A fusion of VGG-16 and ViT models for improving bone tumor classification in computed tomography

Weimin Chen; Muhammad Ayoub; Mengyun Liao; Ruizheng Shi; Mu Zhang; Feng Su; Zhiguo Huang; Yuanzhe Li; Yi Wang; Kevin K L Wong

doi:10.1016/j.jbo.2023.100508

A fusion of VGG-16 and ViT models for improving bone tumor classification in computed tomography

J Bone Oncol. 2023 Nov 2:43:100508. doi: 10.1016/j.jbo.2023.100508. eCollection 2023 Dec.

Authors

Weimin Chen¹, Muhammad Ayoub², Mengyun Liao², Ruizheng Shi³, Mu Zhang⁴, Feng Su⁴, Zhiguo Huang⁴, Yuanzhe Li⁵, Yi Wang⁵, Kevin K L Wong^{1

6}

Affiliations

¹ School of Information and Electronics, Hunan City University, Yiyang 413000, China.
² School of Computer Science and Engineering, Central South University, Changsha 410083, Hunan, China.
³ National Clinical Research Center for Geriatric Disorders, Xiangya Hospital, Central South University, Changsha 410008, Hunan, China.
⁴ Department of Emergency, Xiangya Hospital, Central South University, Changsha 410008, Hunan, China.
⁵ Department of CT/MRI, The Second Affiliated Hospital of Fujian Medical University, Quanzhou 362000, China.
⁶ Department of Mechanical Engineering, College of Engineering, University of Saskatchewan, Saskatoon, SK S7N 5A9, Canada.

Abstract

Background and objective: Bone tumors present significant challenges in orthopedic medicine due to variations in clinical treatment approaches for different tumor types, which includes benign, malignant, and intermediate cases. Convolutional Neural Networks (CNNs) have emerged as prominent models for tumor classification. However, their limited perception ability hinders the acquisition of global structural information, potentially affecting classification accuracy. To address this limitation, we propose an optimized deep learning algorithm for precise classification of diverse bone tumors.

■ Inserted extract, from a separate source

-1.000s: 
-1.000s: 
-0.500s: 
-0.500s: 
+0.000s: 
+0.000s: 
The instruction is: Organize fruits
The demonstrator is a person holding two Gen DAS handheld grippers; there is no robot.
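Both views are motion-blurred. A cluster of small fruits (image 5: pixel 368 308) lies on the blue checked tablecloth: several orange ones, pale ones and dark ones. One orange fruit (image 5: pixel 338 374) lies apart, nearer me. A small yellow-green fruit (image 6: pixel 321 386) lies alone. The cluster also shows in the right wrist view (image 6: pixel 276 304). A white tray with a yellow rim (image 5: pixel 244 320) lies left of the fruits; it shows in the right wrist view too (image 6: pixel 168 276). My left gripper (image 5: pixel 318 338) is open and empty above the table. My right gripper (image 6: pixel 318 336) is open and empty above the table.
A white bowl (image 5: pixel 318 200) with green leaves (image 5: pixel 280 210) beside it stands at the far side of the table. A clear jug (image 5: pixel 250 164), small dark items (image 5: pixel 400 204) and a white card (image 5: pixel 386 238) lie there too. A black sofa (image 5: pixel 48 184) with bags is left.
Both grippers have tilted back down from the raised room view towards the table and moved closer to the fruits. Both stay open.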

Materials and methods: Our dataset comprises 786 computed tomography (CT) images of bone tumors, featuring sections from two distinct bone species, namely the tibia and femur. Sourced from The Second Affiliated Hospital of Fujian Medical University, the dataset was meticulously preprocessed with noise reduction techniques. We introduce a novel fusion model, VGG16-ViT, leveraging the advantages of the VGG-16 network and the Vision Transformer (ViT) model. Specifically, we select 27 features from the third layer of VGG-16 and input them into the Vision Transformer encoder for comprehensive training. Furthermore, we evaluate the impact of secondary migration using CT images from Xiangya Hospital for validation.

Results: The proposed fusion model demonstrates notable improvements in classification performance. It effectively reduces the training time while achieving an impressive classification accuracy rate of 97.6%, marking a significant enhancement of 8% in sensitivity and specificity optimization. Furthermore, the investigation into secondary migration's effects on experimental outcomes across the three models reveals its potential to enhance system performance.

Conclusion: Our novel VGG-16 and Vision Transformer joint network exhibits robust classification performance on bone tumor datasets. The integration of these models enables precise and efficient classification, accommodating the diverse characteristics of different bone tumor types. This advancement holds great significance for the early detection and prognosis of bone tumor patients in the future.

Keywords: Bone tumors diagnosis; Deep learning; Orthopedics image classification; VGG-16; ViT; Vision Transformer.